Items listed in a dataset:
↓↓↓
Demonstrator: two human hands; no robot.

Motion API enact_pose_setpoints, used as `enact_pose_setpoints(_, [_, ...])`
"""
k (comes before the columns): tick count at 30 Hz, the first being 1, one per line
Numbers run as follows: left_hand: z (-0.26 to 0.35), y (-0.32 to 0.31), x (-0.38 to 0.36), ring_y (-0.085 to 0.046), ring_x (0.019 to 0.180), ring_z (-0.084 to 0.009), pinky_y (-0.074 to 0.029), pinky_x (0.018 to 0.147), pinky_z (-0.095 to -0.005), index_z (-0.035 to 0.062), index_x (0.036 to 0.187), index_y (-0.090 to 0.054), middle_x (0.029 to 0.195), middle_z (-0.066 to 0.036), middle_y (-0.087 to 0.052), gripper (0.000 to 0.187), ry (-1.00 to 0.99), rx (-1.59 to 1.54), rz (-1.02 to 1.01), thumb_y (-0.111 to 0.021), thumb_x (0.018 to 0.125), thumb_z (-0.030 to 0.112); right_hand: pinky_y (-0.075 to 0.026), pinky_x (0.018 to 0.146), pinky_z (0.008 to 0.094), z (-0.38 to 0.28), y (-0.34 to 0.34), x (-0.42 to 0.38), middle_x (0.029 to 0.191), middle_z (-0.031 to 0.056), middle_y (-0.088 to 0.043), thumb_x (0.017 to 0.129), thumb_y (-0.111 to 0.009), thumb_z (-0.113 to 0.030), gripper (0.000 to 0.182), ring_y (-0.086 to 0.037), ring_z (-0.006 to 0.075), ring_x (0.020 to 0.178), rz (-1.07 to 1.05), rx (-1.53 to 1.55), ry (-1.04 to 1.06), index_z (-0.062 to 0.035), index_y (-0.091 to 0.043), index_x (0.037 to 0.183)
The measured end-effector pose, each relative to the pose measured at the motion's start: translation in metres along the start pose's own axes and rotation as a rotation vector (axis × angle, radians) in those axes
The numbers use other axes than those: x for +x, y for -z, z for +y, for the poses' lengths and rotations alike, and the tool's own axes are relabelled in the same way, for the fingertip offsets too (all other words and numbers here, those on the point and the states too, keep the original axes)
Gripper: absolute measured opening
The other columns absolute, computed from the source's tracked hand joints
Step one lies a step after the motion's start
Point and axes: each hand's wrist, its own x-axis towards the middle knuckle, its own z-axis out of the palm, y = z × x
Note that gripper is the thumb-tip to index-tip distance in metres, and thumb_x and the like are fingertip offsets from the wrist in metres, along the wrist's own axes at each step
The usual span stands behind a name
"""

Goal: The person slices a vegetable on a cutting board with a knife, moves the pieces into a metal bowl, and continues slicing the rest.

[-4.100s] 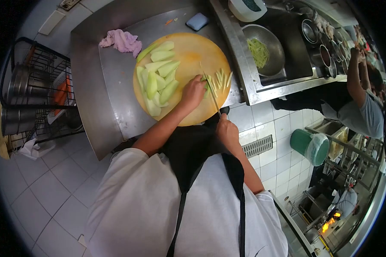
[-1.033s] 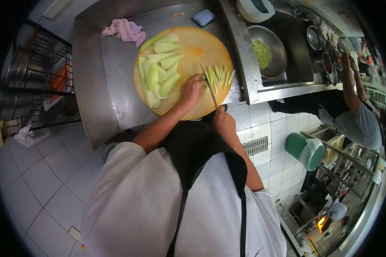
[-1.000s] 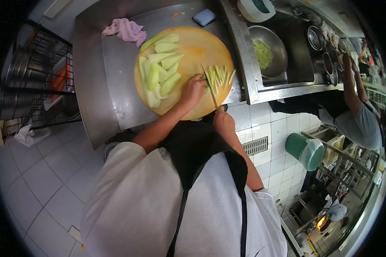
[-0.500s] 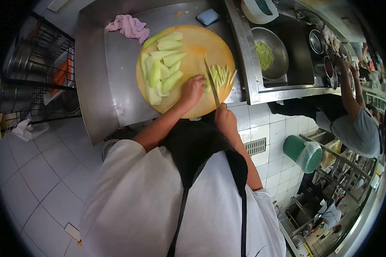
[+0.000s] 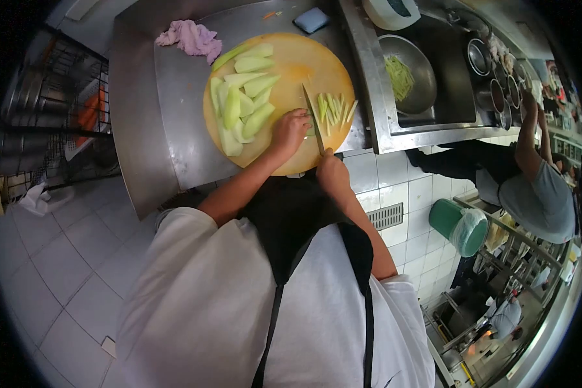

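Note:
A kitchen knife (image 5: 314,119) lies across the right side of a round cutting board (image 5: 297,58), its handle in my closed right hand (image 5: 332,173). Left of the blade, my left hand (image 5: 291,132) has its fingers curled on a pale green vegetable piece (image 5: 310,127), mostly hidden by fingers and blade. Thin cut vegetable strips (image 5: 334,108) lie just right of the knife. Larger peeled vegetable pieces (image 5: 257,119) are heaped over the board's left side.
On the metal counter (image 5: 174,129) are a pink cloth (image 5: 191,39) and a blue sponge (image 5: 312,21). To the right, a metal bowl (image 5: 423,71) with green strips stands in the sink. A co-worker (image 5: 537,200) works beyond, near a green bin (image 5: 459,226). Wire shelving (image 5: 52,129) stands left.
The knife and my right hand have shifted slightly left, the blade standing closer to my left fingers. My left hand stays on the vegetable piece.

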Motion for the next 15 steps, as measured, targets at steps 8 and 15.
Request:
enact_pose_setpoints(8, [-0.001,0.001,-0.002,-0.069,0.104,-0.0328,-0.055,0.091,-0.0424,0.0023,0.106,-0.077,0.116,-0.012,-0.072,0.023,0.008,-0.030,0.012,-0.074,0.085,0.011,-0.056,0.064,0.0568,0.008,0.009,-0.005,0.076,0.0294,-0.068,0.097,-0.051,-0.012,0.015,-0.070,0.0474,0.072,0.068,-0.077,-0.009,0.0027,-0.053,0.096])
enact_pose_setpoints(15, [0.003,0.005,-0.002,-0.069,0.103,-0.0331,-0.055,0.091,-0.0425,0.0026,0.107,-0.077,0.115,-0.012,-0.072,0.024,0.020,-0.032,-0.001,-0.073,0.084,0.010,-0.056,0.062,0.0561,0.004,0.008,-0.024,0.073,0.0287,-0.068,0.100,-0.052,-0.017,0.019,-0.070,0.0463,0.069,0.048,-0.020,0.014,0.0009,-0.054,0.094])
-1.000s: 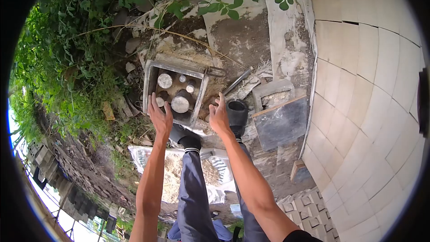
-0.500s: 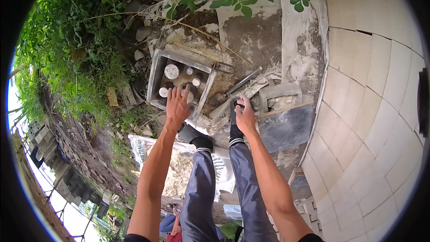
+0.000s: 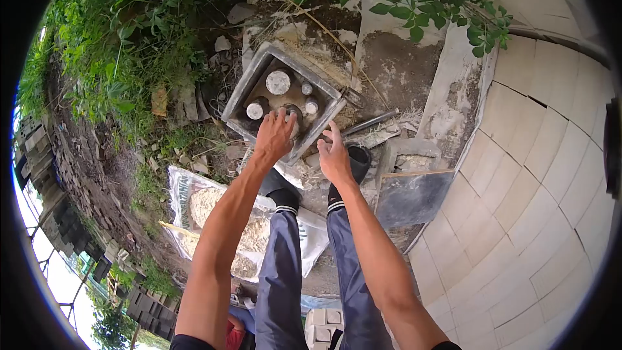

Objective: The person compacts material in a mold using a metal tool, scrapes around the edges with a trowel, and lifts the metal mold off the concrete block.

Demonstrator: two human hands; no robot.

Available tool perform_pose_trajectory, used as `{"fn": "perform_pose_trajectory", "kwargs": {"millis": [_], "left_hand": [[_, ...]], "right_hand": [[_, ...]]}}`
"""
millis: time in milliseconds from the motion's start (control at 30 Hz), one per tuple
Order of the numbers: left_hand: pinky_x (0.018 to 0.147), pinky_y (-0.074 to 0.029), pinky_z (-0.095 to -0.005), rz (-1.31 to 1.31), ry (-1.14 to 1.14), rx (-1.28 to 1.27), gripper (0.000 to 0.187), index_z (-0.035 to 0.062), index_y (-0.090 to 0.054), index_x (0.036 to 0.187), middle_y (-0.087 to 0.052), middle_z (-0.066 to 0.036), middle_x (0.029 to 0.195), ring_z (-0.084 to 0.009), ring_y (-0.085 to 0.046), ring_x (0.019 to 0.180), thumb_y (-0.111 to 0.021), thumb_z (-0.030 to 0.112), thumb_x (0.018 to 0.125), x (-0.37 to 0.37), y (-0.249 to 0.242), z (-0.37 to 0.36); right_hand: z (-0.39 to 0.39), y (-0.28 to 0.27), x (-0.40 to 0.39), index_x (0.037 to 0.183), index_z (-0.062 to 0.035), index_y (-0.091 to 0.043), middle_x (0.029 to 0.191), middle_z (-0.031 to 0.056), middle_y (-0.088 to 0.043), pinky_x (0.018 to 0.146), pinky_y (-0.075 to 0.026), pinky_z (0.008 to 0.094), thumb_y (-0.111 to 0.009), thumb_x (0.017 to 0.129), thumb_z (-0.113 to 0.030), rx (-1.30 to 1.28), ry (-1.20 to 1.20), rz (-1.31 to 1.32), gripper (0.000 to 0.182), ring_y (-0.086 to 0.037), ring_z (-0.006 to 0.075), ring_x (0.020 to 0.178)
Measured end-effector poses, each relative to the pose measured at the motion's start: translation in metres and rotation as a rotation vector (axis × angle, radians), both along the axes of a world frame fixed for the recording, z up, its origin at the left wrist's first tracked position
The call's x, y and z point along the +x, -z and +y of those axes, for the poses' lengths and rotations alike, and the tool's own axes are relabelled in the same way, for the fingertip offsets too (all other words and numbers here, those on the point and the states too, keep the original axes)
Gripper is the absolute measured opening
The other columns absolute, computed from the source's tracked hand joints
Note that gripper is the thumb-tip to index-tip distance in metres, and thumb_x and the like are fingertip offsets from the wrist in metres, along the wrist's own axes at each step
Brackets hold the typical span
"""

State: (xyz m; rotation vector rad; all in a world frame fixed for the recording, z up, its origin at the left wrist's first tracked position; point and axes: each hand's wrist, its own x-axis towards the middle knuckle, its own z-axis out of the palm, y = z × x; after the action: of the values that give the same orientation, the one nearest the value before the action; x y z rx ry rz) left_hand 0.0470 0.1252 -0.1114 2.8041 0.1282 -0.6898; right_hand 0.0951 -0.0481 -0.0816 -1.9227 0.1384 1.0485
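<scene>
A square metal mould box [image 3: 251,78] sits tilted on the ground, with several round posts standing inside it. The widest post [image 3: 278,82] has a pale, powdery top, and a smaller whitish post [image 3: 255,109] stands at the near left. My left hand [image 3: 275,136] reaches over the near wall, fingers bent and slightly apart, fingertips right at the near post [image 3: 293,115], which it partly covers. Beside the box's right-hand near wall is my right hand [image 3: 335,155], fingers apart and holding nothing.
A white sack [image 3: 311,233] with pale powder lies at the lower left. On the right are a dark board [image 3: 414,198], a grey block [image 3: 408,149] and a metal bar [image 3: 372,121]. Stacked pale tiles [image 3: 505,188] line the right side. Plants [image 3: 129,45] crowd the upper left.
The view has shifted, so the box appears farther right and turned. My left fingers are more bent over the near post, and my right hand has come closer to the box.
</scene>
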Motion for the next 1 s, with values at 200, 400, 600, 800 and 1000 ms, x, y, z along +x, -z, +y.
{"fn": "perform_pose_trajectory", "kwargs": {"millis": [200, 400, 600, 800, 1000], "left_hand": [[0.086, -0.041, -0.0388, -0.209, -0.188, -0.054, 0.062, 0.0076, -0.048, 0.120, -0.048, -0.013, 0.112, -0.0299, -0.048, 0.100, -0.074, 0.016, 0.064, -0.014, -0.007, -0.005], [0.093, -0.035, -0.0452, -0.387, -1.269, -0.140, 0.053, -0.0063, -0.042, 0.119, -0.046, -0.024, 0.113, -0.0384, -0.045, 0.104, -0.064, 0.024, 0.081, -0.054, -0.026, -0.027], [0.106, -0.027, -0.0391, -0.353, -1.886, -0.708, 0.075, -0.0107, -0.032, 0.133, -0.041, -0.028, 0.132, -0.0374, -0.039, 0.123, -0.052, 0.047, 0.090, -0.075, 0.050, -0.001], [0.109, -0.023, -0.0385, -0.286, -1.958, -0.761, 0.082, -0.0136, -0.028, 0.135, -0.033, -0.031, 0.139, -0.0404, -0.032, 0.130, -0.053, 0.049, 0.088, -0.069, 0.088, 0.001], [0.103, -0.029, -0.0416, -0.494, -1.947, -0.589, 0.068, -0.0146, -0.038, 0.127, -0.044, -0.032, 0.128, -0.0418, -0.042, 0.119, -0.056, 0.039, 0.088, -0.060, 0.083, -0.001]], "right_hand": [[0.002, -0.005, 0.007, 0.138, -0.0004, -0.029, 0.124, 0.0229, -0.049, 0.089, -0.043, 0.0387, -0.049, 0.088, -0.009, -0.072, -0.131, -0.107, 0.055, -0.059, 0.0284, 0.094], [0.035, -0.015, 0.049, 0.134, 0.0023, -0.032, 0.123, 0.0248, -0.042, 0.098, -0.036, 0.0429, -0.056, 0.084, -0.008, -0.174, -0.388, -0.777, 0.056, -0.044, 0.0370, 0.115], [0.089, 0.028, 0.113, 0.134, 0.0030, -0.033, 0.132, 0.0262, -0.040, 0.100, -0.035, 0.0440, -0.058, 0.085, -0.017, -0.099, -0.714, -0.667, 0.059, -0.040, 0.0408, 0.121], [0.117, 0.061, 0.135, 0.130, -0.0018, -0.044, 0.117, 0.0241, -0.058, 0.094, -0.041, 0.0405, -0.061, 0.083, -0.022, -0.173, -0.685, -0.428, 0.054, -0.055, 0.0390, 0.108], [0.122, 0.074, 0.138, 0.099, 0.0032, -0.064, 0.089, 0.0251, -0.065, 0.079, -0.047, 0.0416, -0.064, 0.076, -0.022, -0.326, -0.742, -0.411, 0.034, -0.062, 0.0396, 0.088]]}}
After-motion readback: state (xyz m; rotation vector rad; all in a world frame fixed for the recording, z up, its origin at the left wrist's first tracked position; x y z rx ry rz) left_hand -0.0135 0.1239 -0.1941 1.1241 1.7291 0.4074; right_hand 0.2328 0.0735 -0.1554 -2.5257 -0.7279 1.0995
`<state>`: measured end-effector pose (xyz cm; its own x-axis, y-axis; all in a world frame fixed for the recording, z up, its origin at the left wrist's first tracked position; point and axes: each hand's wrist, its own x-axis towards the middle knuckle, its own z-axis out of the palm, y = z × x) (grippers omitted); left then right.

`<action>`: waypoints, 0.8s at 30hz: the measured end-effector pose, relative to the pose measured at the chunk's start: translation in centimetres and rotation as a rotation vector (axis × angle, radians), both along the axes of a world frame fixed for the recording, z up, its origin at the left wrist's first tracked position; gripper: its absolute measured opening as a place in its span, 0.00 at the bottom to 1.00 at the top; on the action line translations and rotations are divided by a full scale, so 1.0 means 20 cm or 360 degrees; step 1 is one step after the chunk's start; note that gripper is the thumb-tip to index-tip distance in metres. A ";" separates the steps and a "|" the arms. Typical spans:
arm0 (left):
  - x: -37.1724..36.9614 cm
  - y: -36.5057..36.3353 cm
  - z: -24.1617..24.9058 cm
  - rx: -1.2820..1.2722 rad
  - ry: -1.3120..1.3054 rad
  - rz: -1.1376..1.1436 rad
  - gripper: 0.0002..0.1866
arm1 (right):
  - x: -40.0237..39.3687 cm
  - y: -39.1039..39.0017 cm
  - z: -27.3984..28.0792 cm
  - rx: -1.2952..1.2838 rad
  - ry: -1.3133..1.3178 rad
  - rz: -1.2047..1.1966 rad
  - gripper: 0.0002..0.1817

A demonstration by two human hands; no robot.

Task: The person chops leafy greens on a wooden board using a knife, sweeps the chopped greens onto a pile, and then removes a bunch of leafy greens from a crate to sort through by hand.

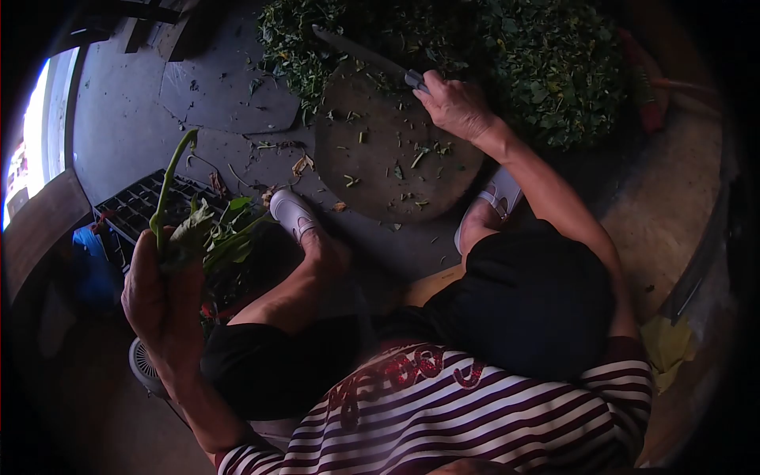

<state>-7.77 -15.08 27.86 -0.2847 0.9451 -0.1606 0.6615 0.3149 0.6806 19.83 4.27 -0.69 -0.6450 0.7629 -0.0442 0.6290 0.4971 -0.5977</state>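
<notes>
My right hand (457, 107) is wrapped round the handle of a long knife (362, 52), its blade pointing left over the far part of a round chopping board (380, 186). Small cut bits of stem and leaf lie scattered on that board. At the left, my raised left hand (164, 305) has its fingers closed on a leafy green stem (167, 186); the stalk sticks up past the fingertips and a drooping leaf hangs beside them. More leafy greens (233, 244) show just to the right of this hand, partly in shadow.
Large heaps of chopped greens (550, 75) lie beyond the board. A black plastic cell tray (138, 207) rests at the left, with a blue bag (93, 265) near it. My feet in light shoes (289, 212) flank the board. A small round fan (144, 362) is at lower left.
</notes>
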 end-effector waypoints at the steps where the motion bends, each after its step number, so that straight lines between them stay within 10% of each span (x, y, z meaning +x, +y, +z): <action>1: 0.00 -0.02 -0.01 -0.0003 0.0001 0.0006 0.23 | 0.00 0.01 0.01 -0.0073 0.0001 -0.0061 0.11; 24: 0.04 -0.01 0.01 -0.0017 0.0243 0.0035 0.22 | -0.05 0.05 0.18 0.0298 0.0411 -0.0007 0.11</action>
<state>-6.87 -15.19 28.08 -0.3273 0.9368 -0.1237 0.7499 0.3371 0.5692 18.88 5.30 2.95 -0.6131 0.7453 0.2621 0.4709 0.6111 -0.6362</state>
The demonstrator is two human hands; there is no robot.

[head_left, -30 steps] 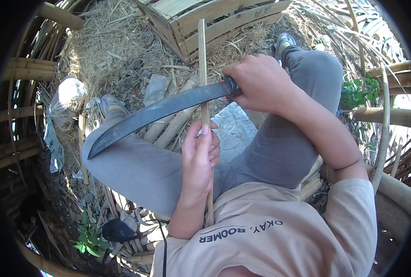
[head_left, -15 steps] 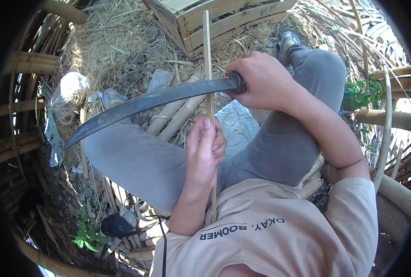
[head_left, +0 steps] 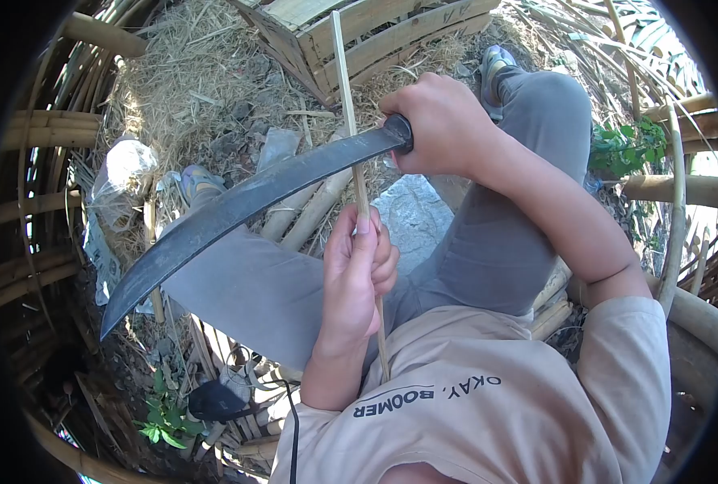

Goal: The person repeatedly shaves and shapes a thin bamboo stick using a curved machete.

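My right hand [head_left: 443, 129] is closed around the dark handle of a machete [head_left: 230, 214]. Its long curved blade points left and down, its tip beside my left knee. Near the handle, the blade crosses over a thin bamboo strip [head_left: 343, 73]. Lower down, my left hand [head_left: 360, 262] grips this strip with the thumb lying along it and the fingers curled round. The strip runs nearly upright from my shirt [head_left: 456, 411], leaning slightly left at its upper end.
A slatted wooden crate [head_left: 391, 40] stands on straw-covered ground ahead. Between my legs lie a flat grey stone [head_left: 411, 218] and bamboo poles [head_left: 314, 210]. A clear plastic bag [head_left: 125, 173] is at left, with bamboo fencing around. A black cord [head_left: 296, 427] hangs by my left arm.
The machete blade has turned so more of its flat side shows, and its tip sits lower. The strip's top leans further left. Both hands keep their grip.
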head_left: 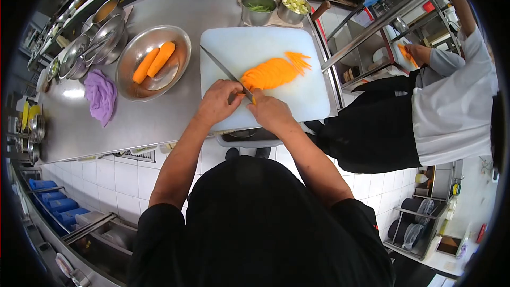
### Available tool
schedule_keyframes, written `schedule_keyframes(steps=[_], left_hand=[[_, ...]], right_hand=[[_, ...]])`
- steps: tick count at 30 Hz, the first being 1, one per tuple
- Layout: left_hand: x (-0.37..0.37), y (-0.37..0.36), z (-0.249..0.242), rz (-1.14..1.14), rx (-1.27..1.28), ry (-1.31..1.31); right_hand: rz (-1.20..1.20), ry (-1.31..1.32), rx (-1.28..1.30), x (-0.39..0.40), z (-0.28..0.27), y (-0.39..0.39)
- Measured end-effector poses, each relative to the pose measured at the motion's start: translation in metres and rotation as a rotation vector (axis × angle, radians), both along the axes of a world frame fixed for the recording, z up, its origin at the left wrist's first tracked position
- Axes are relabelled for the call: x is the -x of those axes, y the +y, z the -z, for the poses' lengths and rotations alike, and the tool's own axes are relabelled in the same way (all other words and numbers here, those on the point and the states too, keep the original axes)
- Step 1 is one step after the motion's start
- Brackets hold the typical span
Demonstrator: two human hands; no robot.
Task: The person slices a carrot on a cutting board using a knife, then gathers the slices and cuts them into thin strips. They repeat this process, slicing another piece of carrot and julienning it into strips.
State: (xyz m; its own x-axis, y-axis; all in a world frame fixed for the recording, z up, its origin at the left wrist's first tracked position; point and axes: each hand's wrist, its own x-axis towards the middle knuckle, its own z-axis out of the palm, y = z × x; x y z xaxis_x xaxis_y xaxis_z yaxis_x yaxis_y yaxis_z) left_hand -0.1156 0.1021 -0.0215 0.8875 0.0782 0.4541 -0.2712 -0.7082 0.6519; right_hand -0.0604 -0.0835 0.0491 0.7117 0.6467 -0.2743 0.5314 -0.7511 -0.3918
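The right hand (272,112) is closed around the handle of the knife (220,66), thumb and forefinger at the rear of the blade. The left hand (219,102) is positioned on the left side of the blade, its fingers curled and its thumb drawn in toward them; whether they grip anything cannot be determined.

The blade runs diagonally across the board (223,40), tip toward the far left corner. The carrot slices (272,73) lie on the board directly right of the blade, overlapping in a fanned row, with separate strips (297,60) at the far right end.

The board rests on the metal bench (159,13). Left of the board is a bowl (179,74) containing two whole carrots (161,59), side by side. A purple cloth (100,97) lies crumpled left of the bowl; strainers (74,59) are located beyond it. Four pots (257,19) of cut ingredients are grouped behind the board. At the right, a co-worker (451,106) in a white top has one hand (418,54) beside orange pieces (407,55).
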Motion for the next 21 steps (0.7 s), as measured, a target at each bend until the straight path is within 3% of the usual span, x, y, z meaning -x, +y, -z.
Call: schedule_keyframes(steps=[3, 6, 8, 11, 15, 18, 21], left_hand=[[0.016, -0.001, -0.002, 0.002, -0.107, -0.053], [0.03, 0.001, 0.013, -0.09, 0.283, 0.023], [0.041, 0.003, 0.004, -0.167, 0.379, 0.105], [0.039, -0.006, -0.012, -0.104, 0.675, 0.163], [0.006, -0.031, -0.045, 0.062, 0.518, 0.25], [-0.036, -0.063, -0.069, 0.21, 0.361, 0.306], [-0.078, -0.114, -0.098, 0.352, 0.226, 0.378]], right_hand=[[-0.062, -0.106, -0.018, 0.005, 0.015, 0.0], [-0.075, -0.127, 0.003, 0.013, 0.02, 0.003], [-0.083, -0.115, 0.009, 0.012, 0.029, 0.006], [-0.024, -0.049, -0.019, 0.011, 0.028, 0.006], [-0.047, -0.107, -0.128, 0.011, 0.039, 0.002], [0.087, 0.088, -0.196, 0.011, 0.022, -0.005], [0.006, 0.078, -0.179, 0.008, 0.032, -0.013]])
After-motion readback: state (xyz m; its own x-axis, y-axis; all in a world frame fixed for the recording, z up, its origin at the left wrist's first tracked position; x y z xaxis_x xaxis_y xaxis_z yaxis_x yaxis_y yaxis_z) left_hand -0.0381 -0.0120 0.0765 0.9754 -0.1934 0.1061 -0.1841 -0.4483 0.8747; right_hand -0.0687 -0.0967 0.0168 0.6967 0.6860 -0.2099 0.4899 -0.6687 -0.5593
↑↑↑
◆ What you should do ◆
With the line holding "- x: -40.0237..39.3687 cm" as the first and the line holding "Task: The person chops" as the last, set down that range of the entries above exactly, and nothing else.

◆ Answer box ◆
  - x: -40.0237..39.3687 cm
  - y: -39.1039..39.0017 cm
  - z: -27.3984..28.0792 cm
  - rx: -1.2952..1.2838 rad
  - ry: -1.3133..1.3178 rad
  - rz: -1.2047..1.1966 rad
  - gripper: 0.0002..0.1817

A demonstration by two human hands; no robot.

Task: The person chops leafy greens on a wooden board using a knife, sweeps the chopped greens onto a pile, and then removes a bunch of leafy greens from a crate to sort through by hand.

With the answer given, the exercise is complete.